Thinking about it, it seemed that it had been there, but he could not be sure.
He turned about and started limping down the road as rapidly as he could. There was one way to find out. He had to get to a phone, he had to somehow get a car. He must get back to Washington.
44
"We have made three contacts with the monsters," Sandburg said. "There are yet to be results. No one has had a chance to fire at them. They disappear and that's the end of it."
"You mean," said Thorton Williams, "that they duck away…"
"No, I don't mean that," said the Secretary of Defense. "They just aren't there, is all. The men who saw them swore they didn't move at all. They were there and then they weren't. The observers, all reporting independently, not knowing of the other reports, have been very sure of that. One man could be wrong in his observation; it's possible that two could be. It seems impossible that three observers could err on exactly the same point."
"Have you, has the military, any theory, any idea of what is going on?"
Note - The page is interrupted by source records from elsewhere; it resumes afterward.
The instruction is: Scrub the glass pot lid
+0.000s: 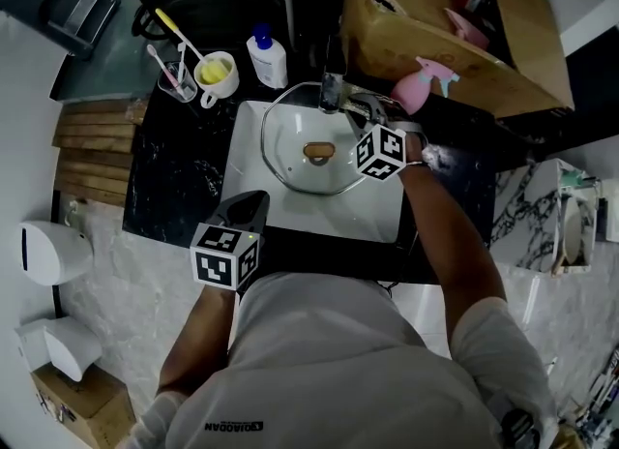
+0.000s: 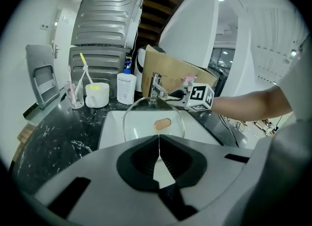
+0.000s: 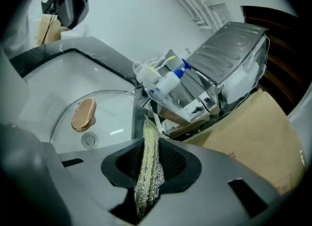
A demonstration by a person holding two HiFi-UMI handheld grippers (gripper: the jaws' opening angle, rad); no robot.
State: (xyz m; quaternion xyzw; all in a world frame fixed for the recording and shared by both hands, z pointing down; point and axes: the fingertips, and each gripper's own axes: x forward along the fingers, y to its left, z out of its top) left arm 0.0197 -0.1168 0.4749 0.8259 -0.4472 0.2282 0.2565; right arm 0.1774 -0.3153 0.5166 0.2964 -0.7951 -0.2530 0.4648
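Two tongs are in view: the right tongs (image 3: 149, 144) are clamped on a strip of glittery silver-yellow mesh scrubber (image 3: 147, 171). The scrubber's tip stands just beside the rim of the round clear glass pot lid with an oval copper-brown knob (image 3: 109, 115), close to the chrome tap (image 1: 332, 89). The lid sits in the rectangular white sink (image 1: 377, 207) set into the black marbled bench (image 1: 184, 181), while the left tongs (image 2: 158, 140) are pressed together on nothing, over the sink's near edge and not touching the lid.
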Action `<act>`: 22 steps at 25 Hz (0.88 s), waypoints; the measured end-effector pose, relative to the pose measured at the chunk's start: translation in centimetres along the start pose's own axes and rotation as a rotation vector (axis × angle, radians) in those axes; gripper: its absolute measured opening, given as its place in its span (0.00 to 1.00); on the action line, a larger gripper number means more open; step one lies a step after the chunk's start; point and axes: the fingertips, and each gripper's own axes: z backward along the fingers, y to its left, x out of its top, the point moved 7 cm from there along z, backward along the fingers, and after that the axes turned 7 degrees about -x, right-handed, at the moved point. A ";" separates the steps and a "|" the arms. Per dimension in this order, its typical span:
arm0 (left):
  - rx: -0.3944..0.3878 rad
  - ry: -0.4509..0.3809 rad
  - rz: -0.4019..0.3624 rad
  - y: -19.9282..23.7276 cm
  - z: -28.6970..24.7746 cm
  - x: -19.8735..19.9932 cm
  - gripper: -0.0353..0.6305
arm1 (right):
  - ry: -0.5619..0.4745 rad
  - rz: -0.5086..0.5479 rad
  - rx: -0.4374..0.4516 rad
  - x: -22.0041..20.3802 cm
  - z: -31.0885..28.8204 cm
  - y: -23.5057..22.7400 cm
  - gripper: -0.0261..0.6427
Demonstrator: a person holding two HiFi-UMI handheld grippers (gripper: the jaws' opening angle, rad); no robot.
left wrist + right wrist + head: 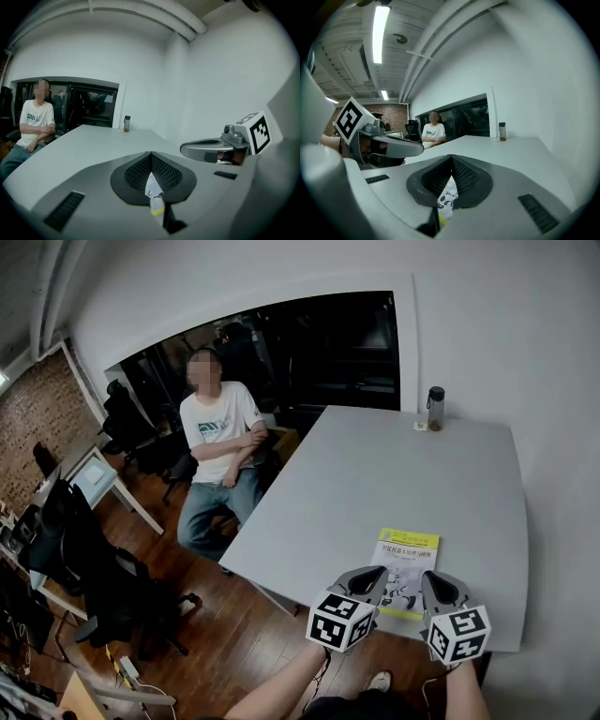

"None," said Sandburg. "It must be a new defensive adaptation that they have developed. These creatures, as you all by now must understand, are very much on the defensive. They know they have to survive. For the good of the species, they can't take any chances. Cornered, I suppose that they would fight, but only if they were cornered and there was no way out. Apparently they have come up with something new under this sort of situation. We have talked with Dr. Isaac Wolfe, the refugee biologist who probably knows more about the monsters than any other man, and this business of disappearing is something he has never heard of. He suggests, simply as a guess, that it may be an ability that only the juvenile monsters have. A sort of juvenile defense mechanism. It may have gone on unobserved up in the future because the people up there had little opportunity to observe the juveniles; they had their hands full fighting off the adult monsters."
"How are you doing with getting men into the area?" asked the President.
"I haven't any figures," said Sandburg, "but we're piling them in as fast as we can get them there. The refugee camps have formed their own caretaking committees and that takes off some of the pressure, frees some troops. Agriculture and Welfare are taking over a lot of the transport that is needed to get food and other necessities into the camps and that, as well, has freed military personnel. We expect the first overseas transport planes to begin landing sometime tonight and that will give us more men."
"Morozov was in this morning," said Williams, "with an offer to supply us men. In fact, he rather insisted upon it. We, of course, rejected the offer. But it does raise a point. Should we, perhaps, ask for some assistance from Canada, perhaps Mexico, maybe Britain, France, Germany — others of our friends?"
"Possibly we could use some of their forces," said Sandburg. "I'd like to talk with the Chiefs of Staff and get their reactions. What we need, and haven't been able to manage, are some rather substantial forces, both north and south — down in Georgia, say, and in upstate New York. We should try to seal off the monsters' spread, if they are spreading, and I suppose that is their intention. If we can contain them, we can handle them."
"If they stand still," said the President.
"That is right," said Sandburg. "If they stand still."
"Maybe we should move on to something else," suggested the President. "Reilly, I think you have something to report."
"I'm still not too solid on it yet," said Reilly Douglas, "but it is a matter that should be discussed. Frankly, I am inclined to think there may be a rather tricky legal question involved and I've had no chance to go into that aspect of it. Clinton Chapman came to see me last night. I think most of you know Clint."